» Stored data
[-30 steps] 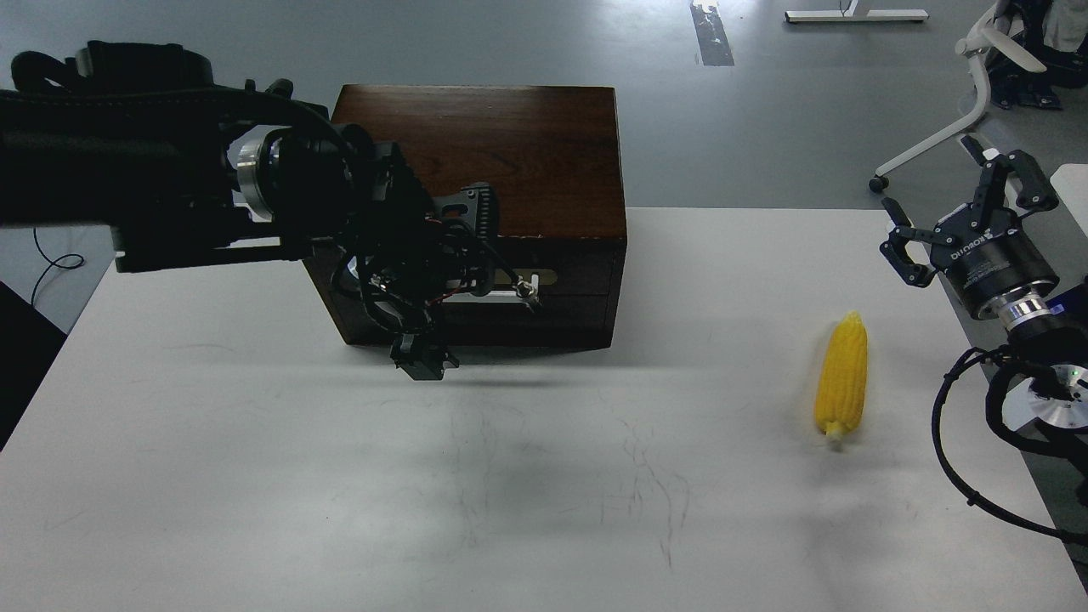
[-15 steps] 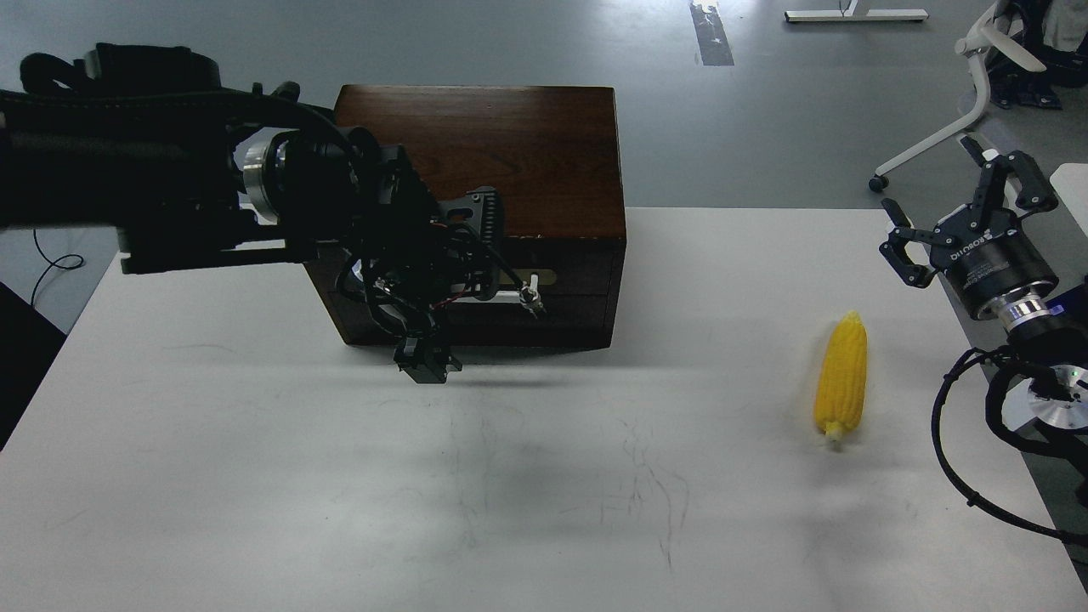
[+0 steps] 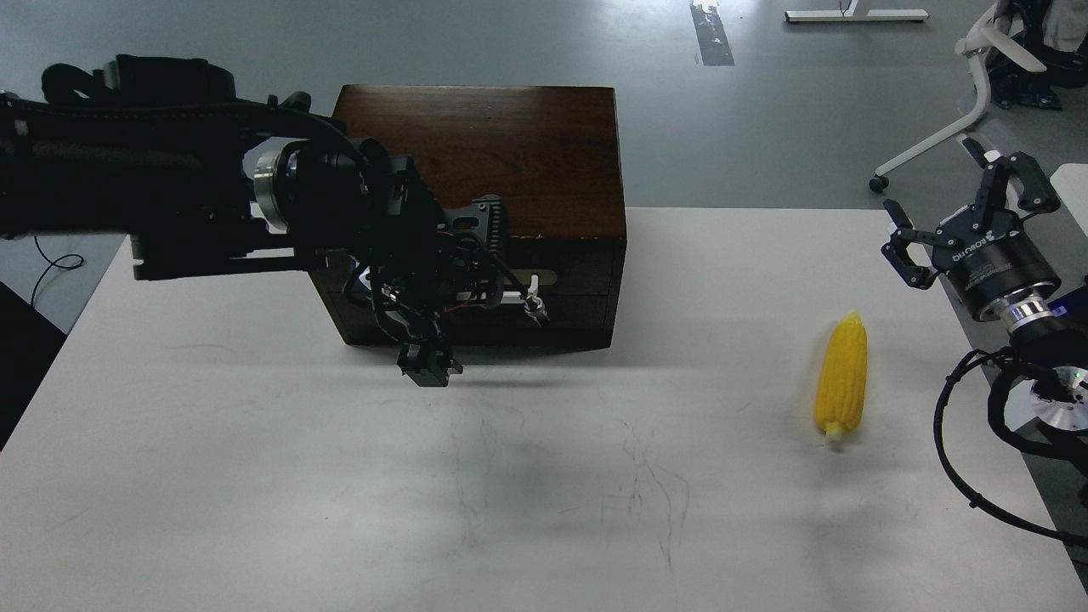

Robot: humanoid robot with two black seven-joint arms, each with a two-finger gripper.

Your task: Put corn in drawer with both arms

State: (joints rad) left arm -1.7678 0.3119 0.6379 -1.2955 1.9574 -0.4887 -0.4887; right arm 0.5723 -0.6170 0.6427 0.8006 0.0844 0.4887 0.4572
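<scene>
Two arms: our left gripper (image 3: 459, 280) has crept right to the drawer (image 3: 544, 279) handle, spread unclear; right gripper (image 3: 969, 212) open, idle.
Corn (image 3: 841, 376): lying untouched on table (image 3: 255, 476).
Drawer: still closed.

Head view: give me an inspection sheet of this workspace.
Surface: white table, faint scuffs.
Job's things: corn lying at right; drawer shut, in dark wooden box.
Clutter: nothing seen.
Grippers: left gripper at the drawer's handle, finger state unclear; right gripper open, apart from the corn.
Cables: black loops by the right arm; thin cord on the floor at left.
Surroundings: grey floor; white chair base.
</scene>
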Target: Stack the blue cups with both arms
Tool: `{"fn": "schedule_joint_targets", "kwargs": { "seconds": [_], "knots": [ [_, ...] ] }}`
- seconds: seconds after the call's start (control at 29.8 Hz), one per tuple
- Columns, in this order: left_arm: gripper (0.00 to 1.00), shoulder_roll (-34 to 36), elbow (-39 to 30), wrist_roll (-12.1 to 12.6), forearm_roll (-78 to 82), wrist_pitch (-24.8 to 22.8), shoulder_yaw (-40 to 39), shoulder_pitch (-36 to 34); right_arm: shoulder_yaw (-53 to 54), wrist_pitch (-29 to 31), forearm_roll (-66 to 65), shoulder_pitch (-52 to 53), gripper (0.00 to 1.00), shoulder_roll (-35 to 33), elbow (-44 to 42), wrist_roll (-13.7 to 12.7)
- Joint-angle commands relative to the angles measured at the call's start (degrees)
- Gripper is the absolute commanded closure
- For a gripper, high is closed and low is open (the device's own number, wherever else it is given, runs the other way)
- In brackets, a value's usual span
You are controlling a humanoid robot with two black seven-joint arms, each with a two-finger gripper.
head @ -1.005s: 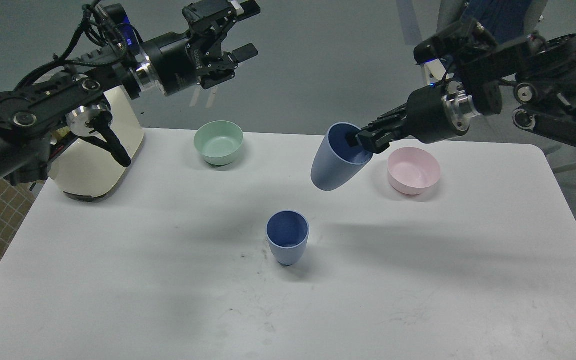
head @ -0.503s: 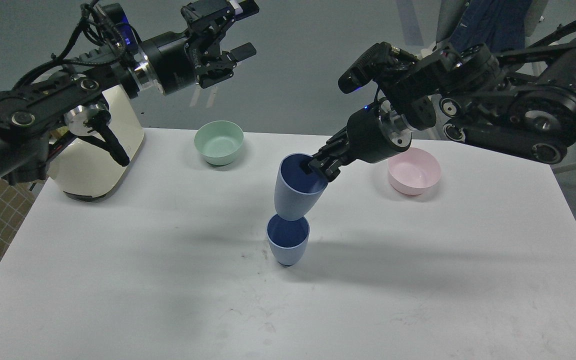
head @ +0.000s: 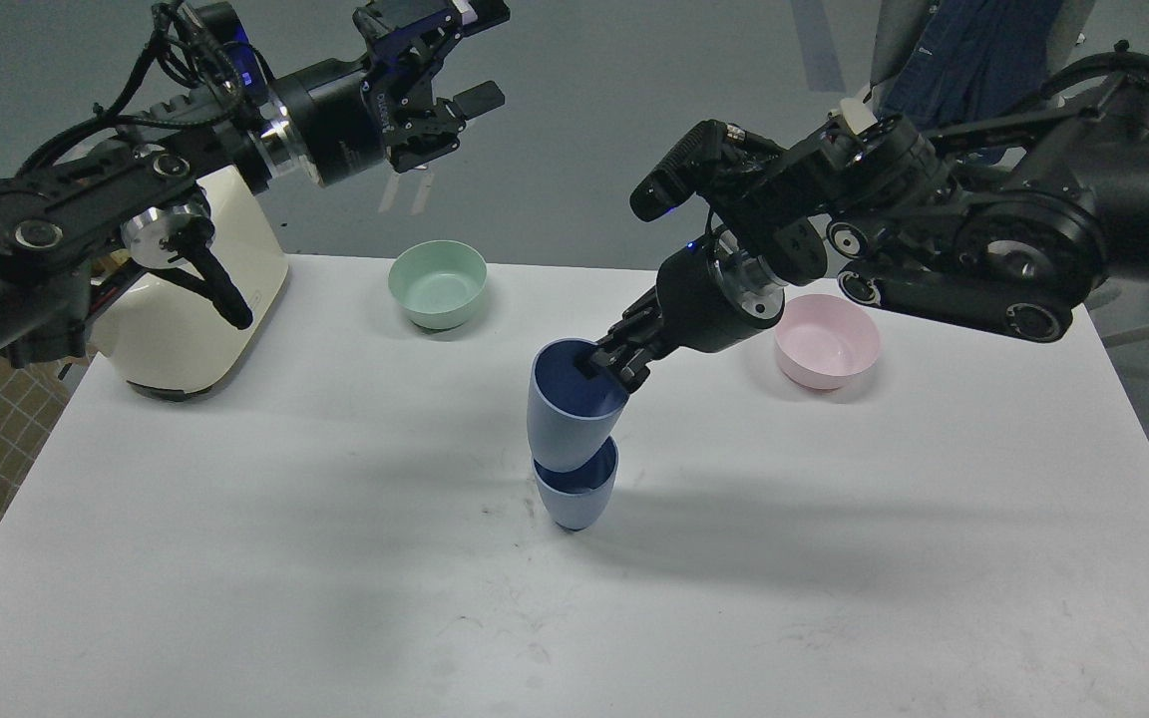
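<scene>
One blue cup stands upright near the middle of the white table. My right gripper is shut on the rim of the second blue cup, one finger inside it. That cup tilts slightly and its base sits inside the mouth of the standing cup. My left gripper is open and empty, held high above the table's back left, far from both cups.
A pale green bowl sits at the back centre-left. A pink bowl sits at the back right, just behind my right arm. A cream appliance stands at the back left corner.
My right arm has carried the held blue cup left and down from beside the pink bowl, and its base has now entered the standing cup. The left arm has barely moved.
</scene>
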Motion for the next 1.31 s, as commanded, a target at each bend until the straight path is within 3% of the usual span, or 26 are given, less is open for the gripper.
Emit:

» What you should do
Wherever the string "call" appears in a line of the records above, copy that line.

» Response to the exercise
- seconds: seconds after the call's start (control at 29.8 Hz), one per tuple
- Joint-angle commands relative to the angles measured at the call's start (degrees)

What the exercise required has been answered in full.